1 Mart 2012 Perşembe

Siz Çekoslavakyalılaştıramadıklarımızdanmısınız?

Parag, Orta Avrupa’nın masal kenti…

Orta Avrupa’nın masal kenti Prag’a ikinci gidişimde tutku derecesinde aşık olarak geri döndüm.

İlk gidişim 2005’in Kasımıydı. Sonbahar sonu kış başı… Çok soğuk değildi ama burası baharda çok güzel olur, baharda yeniden görmek gerekir demiştim…
Ve gördüm…

Bahar daha doğrusu Avrupa’ya erken gelen yaz bu masal kentine çok yakışmış… Güneşin sarıya boyadığı kent, cıvıl cıvıl her renk ve türdeki insanlarla dolup taşmış durumda. Kenti ikiye ayıran Vltava nehri kıyısında yer alan parklardaki bahar dalları, meydanlardaki göstericiler, neredeyse her köşeden duyulan Bach, Dvorak melodileri, Bohemya kristallerinin ışıltısı…

Prag nasıl anlatılmalı ne demeli?
Sakin, huzurlu, hayatın telaşla akmadığı, gerçekle masalın birbirine karıştığı
Prag, bir mimar ve sanat tutkununa çok şey vaat ediyor… Açık hava müzesi gibi olan kentte hem gözleriniz hem kulaklarınız bayram ediyor… Bir çok konser, gösteri… Ee birde güzelim biralarını da eklersek…İnsan daha ne ister?
İster ister Karel köprüsünde öpüşmek ister ! : )

Bir masal kitabının sayfaları arasında dolanıyormuş gibi hissettiğiniz, muhteşem bir ortaçağ kenti olan Prag’ta bir çok mimari akımın izlerini görebiliyorsunuz…
Romanesk, Gotik, Rönesans, Barok, Art nouveau…

Ben Gotik tutkunu bir mimarım… Ve Ortaçağ en çok ilgi duyduğum dönemdir. Bayılırım ortaçağ hakkında film izlemeye, okumaya, kaleler ve şatolar gezmeye…
Gerçekleştirmek istediğim en büyük keyifli hayalimde İskoçya’da mümkünse en az hayaletsizinden bir şatoda bayağı bir süre yaşamak ! : )

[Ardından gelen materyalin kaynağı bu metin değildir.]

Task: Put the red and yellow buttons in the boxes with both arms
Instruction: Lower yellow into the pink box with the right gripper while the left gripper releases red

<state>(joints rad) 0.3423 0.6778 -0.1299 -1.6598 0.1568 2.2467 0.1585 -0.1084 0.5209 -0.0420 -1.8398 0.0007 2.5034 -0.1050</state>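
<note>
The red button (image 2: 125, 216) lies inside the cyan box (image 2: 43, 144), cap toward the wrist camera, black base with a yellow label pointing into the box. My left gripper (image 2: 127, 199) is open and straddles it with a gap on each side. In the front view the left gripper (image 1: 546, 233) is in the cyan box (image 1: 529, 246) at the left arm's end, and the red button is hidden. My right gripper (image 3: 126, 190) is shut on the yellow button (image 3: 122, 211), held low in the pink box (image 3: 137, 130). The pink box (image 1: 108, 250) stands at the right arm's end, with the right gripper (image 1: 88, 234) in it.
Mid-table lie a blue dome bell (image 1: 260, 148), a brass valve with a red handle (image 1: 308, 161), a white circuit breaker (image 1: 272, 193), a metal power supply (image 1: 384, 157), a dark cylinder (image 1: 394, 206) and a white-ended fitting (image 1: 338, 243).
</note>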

Prag’ta Ortaçağın izlerini günümüzde de hissediyor ve yaşıyorsunuz…
Daracık, kıvrımlı taş kaplı sokaklardan geçiyorsunuz, tam kayboldum derken, etrafı dantel gibi işlenmiş taş binalarla kaplı, küçük bir avlu çıkıyor karşınıza, başınızı yukarı kaldırdığınızda sivri uçlu kulelerle güneşin dansını görüyorsunuz, at nallarının çıkardığı seslerle (turistik faytonlar hala eskinin hayaletleri gibi dolanıyor sokaklarda) kıvrımlı sokaklarda dolanırken hiç ummadığınız bir yerden taş binaların arasına saklanmış gotik kiliseler çıkıyor karşınıza…

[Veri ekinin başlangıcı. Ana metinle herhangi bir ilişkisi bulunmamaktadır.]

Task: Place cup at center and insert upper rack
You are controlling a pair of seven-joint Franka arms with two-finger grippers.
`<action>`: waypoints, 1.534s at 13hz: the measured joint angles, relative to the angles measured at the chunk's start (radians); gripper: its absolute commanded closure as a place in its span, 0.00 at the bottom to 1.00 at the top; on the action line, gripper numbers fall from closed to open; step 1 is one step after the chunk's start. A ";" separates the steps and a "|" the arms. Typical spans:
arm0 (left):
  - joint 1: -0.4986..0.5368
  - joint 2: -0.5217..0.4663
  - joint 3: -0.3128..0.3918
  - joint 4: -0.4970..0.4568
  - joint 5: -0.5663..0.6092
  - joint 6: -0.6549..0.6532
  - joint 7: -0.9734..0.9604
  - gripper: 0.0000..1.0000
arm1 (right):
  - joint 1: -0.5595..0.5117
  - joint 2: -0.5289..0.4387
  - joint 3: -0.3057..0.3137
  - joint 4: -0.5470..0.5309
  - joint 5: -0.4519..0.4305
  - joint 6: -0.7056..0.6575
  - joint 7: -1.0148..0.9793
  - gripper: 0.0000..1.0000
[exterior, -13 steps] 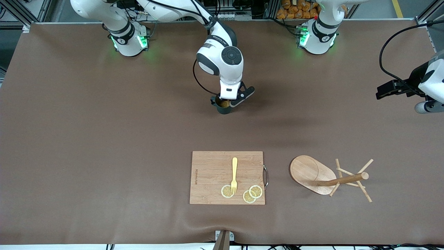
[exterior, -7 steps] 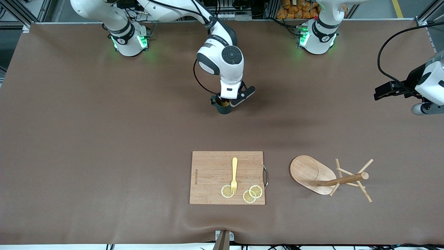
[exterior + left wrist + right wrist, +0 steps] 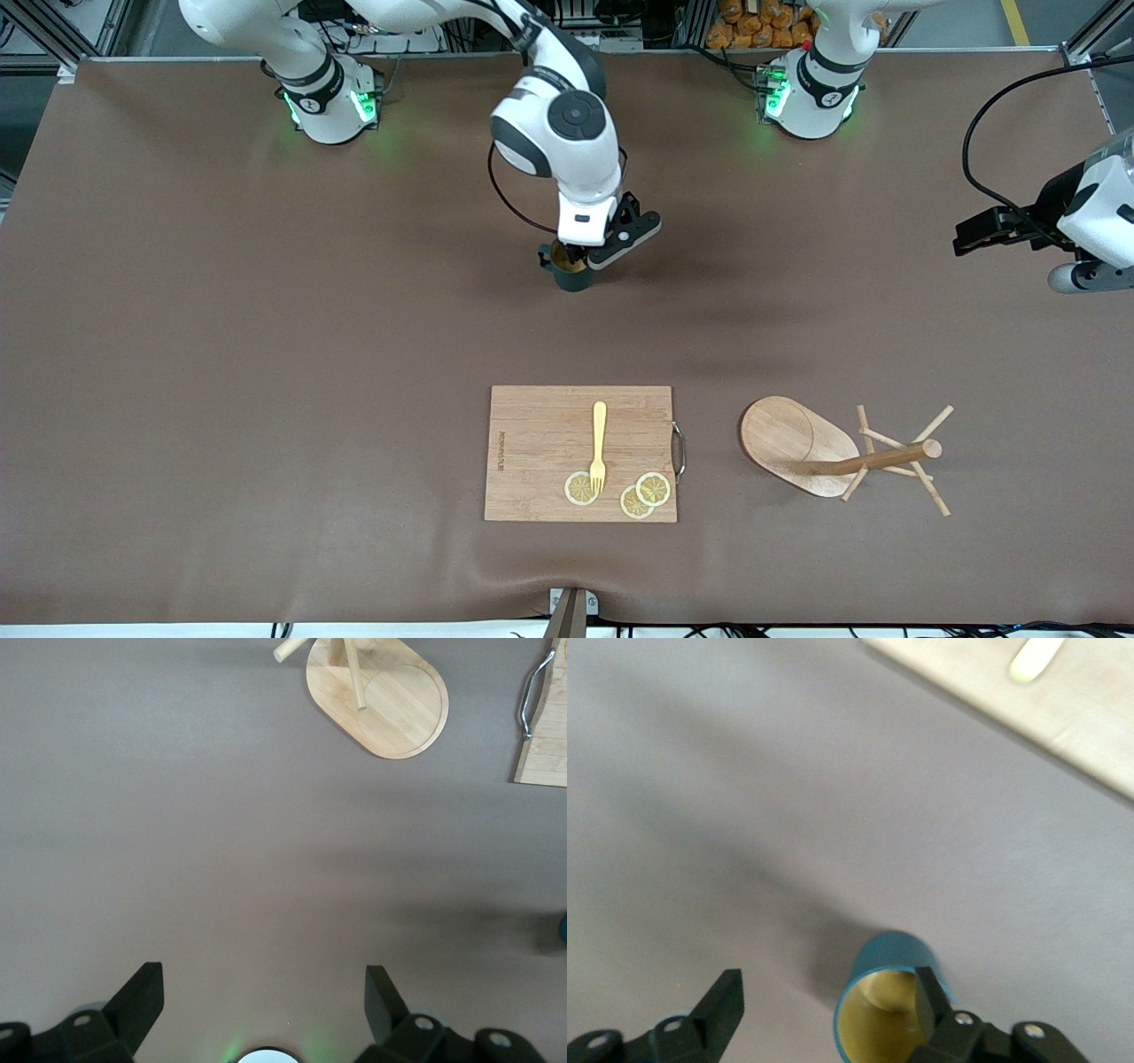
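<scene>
The dark teal cup stands upright on the table's middle, farther from the front camera than the cutting board. My right gripper hovers just over it, open. In the right wrist view one finger sits over the cup's yellowish mouth and the other finger stands well apart, so the right gripper grips nothing. The upper rack lies tipped on its side toward the left arm's end, post and pegs resting on the table. My left gripper waits open in the air at that end, and the left gripper holds nothing.
A wooden cutting board with a metal handle lies near the front camera, carrying a yellow fork and lemon slices. The rack's oval base and the board's handle show in the left wrist view.
My right gripper has opened, let go of the cup and risen a little above it. The cup stays where it stood. The left arm has barely shifted.
</scene>
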 measured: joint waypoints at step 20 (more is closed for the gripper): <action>-0.161 0.027 -0.045 0.006 -0.128 0.090 -0.578 0.00 | -0.953 -0.392 -0.016 0.037 -0.010 -0.541 -0.337 0.00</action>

Her adımda geçmişi kurguluyorsunuz. Yapıldıkları dönemdeki yaşamları… Uzun etekli kadınları, at arabalarını, o zamanın ihtişamını, meşalelerle aydınlatılan sokaklardaki ışık oyunlarını…Yani benim gibi bir ortaçağ manyağı değilseniz tabi ki kurgulamadan ‘aaa ne güzel’ diyip geçiyorsunuz…21. yüzyılda usunda benden başka ortaçağ imgeleriyle dolanan olduğunu pek sanmıyorum ya…

Reenkarnasyona çok inanmam. Ama illa var diyorsanız, ben derim ki Ortaçağ’da sivri uçlu kuleleri olan, sonsuza uzanan yeşil çayırların içindeki taş bir derebeylik şatosunda yaşadım. Mavilerdendim yani… ;)

Evet dönelim Prag’a…Çok fazla ortasından nehir geçen Avrupa kenti görmüşlüğüm yok… Bi Floransa, Bi Paris bi Londra… Ki Thames nehrini çok severim…Gel-git sayesinde nehir yatağında yürümenize olanak veren noktalarında kazık kadar olmama rağmen hala bıkmadan her sefer yürürüm… Paris deseniz Sen kenarındaki aşk sahneleriyle dolu filmler izleyerek büyümüş bizlere hep romantik gelmesine rağmen… Paragta Vltava nehrinde bambaşka bir büyü var… Ben Avrupa’nın en pis nehri unvanını almış olan Elbe nehrinin bir kolu olan şehri, ikiye ayıran Vltava’yla başka bambaşka bir şekilde aşık oldum…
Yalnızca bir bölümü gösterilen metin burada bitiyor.